The Department of Urban Water Management (SWW) has a vacancy for a
PhD Student (m/f/d) in Environmental Engineering
Your research will focus on better understanding stormwater pollution with big wastewater data and machine learning.
Project Background This position is embedded in the SNSF-funded research project EMPOWER-DD, which aims to advance climate-smart wastewater management using real-time data and predictive modeling. The PhD position focuses on exploiting Switzerland's extensive monitoring archives to quantify stormwater runoff contributions to urban water pollution. Climate change and urbanization are intensifying the challenges of managing stormwater pollution in cities. In this context, understanding how rainfall and catchment characteristics impact the concentration and composition of pollutants in stormwater runoff is critical. This PhD project offers a unique opportunity to address this issue curating and analyzing a large-scale dataset spanning over dozens of wastewater treatment plants and environmental variables across Switzerland.
In this doctoral research project, we are looking for a motivated PhD student to work on the following tasks:
- Compile and harmonize a national-scale dataset combining 20+ years of WWTP influent/effluent data with Swiss authorities and utilities and augment it with high-resolution data on meteorology, land-use and catchment topology
- Conduct exploratory analysis of the data set
- Develop and validate machine learning models (e.g., Random Forest, autoencoders) to predict stormwater pollution across diverse catchments
- Benchmark Swiss data against available information, e.g. from DWA or the U.S. National Stormwater Quality Database, and assess the transferability of predictive relationships
Requirements The successful candidate will have:
- a MSc degree in data science, physics, environmental engineering, hydrology, civil or mechanical engineering or a related field
- a solid foundation in data analysis, machine learning and time series analysis, ideally with large and heterogeneous environmental datasets. We welcome candidates who are eager to deepen their expertise in these areas
- excellent knowledge of writing skills in English and strong communication skills in English, German and/or French and a collaborative mindset.

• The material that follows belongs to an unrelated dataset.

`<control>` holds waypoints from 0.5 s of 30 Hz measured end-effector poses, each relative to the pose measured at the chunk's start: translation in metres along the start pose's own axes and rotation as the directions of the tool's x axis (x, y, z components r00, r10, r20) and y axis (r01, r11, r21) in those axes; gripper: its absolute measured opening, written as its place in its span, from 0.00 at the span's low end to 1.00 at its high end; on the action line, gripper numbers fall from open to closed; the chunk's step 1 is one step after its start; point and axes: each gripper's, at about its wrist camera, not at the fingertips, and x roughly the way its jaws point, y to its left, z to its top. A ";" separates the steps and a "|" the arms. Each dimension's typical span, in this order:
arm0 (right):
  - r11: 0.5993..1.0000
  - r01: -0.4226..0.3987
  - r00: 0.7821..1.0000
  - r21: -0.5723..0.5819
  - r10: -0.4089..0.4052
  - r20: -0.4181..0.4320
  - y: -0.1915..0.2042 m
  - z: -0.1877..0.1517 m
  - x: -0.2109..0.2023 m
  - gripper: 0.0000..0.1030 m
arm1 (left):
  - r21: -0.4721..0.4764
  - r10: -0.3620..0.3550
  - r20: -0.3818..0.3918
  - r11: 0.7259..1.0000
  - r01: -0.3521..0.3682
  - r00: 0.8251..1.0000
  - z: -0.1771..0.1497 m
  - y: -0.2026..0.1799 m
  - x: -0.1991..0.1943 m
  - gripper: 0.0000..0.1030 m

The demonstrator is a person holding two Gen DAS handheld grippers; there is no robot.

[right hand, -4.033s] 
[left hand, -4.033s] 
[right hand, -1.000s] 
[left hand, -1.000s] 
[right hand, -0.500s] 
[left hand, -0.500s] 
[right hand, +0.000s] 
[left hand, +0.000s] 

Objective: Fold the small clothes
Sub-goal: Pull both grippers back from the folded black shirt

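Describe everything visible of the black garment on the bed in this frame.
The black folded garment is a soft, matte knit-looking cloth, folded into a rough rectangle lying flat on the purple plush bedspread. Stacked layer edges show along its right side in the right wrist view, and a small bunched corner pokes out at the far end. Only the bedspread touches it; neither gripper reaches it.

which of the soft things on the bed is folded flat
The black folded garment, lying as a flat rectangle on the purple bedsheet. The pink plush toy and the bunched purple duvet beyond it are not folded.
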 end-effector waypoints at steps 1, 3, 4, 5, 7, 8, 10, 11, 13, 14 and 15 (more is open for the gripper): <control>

- solid programming skills in Python, R, or similar languages
- interest in urban water systems, stormwater pollution, and the impacts of climate change on infrastructure
- the capability to think critically,work independently and a pronounced sense of reliability and self-organization
You will be supervised by Dr. Jörg Rieckermann (SWW), with co-supervision and mentoring from Dr. Carlo Albert (Applied Systems Analysis), and support from project partners Dr. Lena Mutzner (stormwater quality). Prof. Dr. Max Maurer (ETH Zurich) will serve as your PhD thesis advisor.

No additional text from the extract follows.